The new light van and pick-up truck market managed growth of almost a quarter last month, despite the ongoing coronavirus lockdown. While the new car market suffered a 35.5-percent drop in registrations, figures from the Society of Motor Manufacturers and Traders (SMMT) showed the van market grew by 22 percent.
Although it’s usually one of the year’s weaker months, thanks in part to the registration plate change on March 1, last month was the strongest February for new van registrations since 1998. In total, 17,205 new vans weighing up to 3.5 tonnes hit the roads of Britain, with the SMMT claiming the growth was driven by demand from the construction sector and online deliveries.
As such, much of the growth was found at the larger end of the market, with vans weighing 2.5-3.5 tonnes experiencing a 30-percent rise in registrations. But pick-up trucks were close behind, with sales up 26.8 percent compared with the same month in 2020. However, the increased sales of larger vans made the biggest impact, accounting for roughly two-thirds of all vans registered last month.
In comparison, sales of commercial 4x4s were up 6.3 percent, but that growth only saw registrations grow from 48 in 2020 to 51 in 2021. However, sales of vans weighing between two and 2.5 tonnes were up by nine percent, but the sector still accounted for around 2,900 new vehicles.
The news was less positive for small vans, however, with sales falling by a quarter in February, with just 689 examples hitting the roads of the UK. Aside from the comparatively tiny market of rigid vans weighing between 3.5 and six tonnes, it was the only sector of the van market to shrink last month.
Nevertheless, the outlook is still uncertain. Over the first two months of the year, just over 41,000 new vans have been registered – an increase of around nine percent on the same period of 2020 – but the SMMT says the March results will be a stern test for the health of the sector.
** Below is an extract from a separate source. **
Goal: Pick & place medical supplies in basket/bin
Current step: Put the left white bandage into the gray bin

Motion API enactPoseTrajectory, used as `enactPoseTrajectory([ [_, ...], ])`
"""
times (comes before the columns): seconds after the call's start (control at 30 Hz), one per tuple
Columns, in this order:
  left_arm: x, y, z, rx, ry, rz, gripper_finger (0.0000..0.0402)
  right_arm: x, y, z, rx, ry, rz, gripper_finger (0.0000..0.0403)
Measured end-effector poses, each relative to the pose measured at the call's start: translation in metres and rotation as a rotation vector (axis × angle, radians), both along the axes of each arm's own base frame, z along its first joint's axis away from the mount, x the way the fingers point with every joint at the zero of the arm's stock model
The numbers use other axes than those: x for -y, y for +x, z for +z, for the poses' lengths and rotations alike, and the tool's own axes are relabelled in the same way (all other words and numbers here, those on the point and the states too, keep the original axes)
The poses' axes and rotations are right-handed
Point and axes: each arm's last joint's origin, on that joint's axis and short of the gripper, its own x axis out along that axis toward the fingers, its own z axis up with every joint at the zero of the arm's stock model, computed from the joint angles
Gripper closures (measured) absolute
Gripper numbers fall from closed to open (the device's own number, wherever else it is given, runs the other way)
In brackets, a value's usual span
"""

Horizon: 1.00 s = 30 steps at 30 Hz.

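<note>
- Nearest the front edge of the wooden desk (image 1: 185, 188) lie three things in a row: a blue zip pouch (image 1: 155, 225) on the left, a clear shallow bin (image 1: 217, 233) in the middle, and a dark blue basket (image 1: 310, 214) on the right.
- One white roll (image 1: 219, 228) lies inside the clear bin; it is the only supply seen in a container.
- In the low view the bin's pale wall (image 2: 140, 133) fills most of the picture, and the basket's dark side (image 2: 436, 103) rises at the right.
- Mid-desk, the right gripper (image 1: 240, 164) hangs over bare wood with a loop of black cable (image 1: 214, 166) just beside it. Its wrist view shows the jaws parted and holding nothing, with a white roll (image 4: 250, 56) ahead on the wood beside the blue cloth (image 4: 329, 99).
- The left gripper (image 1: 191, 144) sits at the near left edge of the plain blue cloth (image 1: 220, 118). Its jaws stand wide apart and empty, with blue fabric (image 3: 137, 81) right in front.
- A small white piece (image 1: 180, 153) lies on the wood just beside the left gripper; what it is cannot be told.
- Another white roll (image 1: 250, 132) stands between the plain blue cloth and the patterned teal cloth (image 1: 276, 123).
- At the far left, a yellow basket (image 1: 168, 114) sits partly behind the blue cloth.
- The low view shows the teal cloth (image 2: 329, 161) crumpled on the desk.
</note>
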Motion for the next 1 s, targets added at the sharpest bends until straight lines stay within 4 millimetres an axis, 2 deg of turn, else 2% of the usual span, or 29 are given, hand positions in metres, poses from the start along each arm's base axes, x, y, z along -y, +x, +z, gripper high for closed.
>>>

“These figures are welcome news, but it’s important to remember that February is typically a small volume month ahead of the March plate change and we want to see this growth continue throughout the year,” said SMMT chief executive Mike Hawes.
“Capitalising on this momentum will be important and an economic plan that encourages growth could help pivot the LCV (light commercial vehicle) market toward full recovery. With a clear roadmap now in place for how the nation can safely emerge out of lockdown, businesses can look to the next few months with increasing confidence and upgrade their fleets with the many latest, most efficient vans on the market.”